In Paxson's paper, he has the reader create an Excel file that allows the reader to input data to create a linearly regressed plot to help identify variable stars. In the Excel file, he has a column where he puts in the Johnson V sequence magnitude for each star. If you refer to the article, it's on step 7 of the process for making the Excel spreadsheet. Could anyone please tell me what this means and where he got the values for these stars? I've personally been using VizieR to get these magnitudes for the V filter, but I feel that he was getting his data from somewhere else.
Best,
Caleb Derochea
Hi Caleb,
From what I understand from your post, you are taking a single frame and seeing whether the Johnson V magnitude for a comparison star falls on a straight line with other comp stars. The reference Johnson V magnitudes usually come from the photometric sequence shown for a variable star using VSP. Note two things:
- the sequence may be from multiple sources, with offsets. At the 0.01-0.03mag level, these should agree, but there may be outliers in the "truth".
- you need to transform your instrumental values, because differences between your filter and the standard system might cause discrepancies, especially for bluer or redder comp stars
- you need to do this on multiple nights to find the stars that vary, as opposed to just having an offset.
Usually the way to find variable stars is to take multiple images, extract all of the stars, and then for each star, determine mean and standard deviation. Then plotting standard deviation vs. mean will give a plot with a basic exponential shape - low standard deviation for bright stars, increasing exponentially as you go to fainter stars. It is a very nice display of Poisson statistics. Then look for the stars that lie above this curve - larger error compared with similar stars of equivalent magnitude. Those are the ones to investigate.
Arne
Hello Arne,
Thank you for answering!
My primary concern is if using the magnitudes from VizieR of the same filter (V) that I made my observations with is an acceptable reference in terms of finding variable stars via linear regression. And, if not, where else would I be able to find an acceptable reference for star magnitudes in FOVs that don't have known reference stars in the variable star plotter.
In my project, I use ensemble photometry (in which I do use many pictures taken over a night or a few nights... or, in the case of variable stars, a few weeks) to find the mean instrumental magnitudes of the stars within the FOV and compare them to known magnitudes via linear regression. As Paxson had said in the article I had referenced, more stars used in this process allows for more accuracy.

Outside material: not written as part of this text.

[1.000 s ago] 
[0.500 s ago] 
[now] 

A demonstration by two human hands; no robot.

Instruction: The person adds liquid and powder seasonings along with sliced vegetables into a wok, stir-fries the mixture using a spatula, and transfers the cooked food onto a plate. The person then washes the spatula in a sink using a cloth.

This is primarily to be used for things like finding a star that doesn't vary in magnitude throughout an observation period, meaning someone can use it as a (temporary) reference star (temporary meaning "it may or may not be a variable star over a period of time, but it doesn't vary outside of a certain tolerance during my observations for this exoplanet transit so I can use it as a reference"). It's a sort of workaround for doing photometry in a FOV without any known reference stars when you want accurate data (which was something I ran into doing research on candidate exoplanets). Although just using ensemble photometry, in general, allows astronomers to use FOVs with unknown reference stars, finding and using stars within the same FOV that you know don't vary over an observation period will enable you to be more confident in your final data (again, like for exoplanet transits).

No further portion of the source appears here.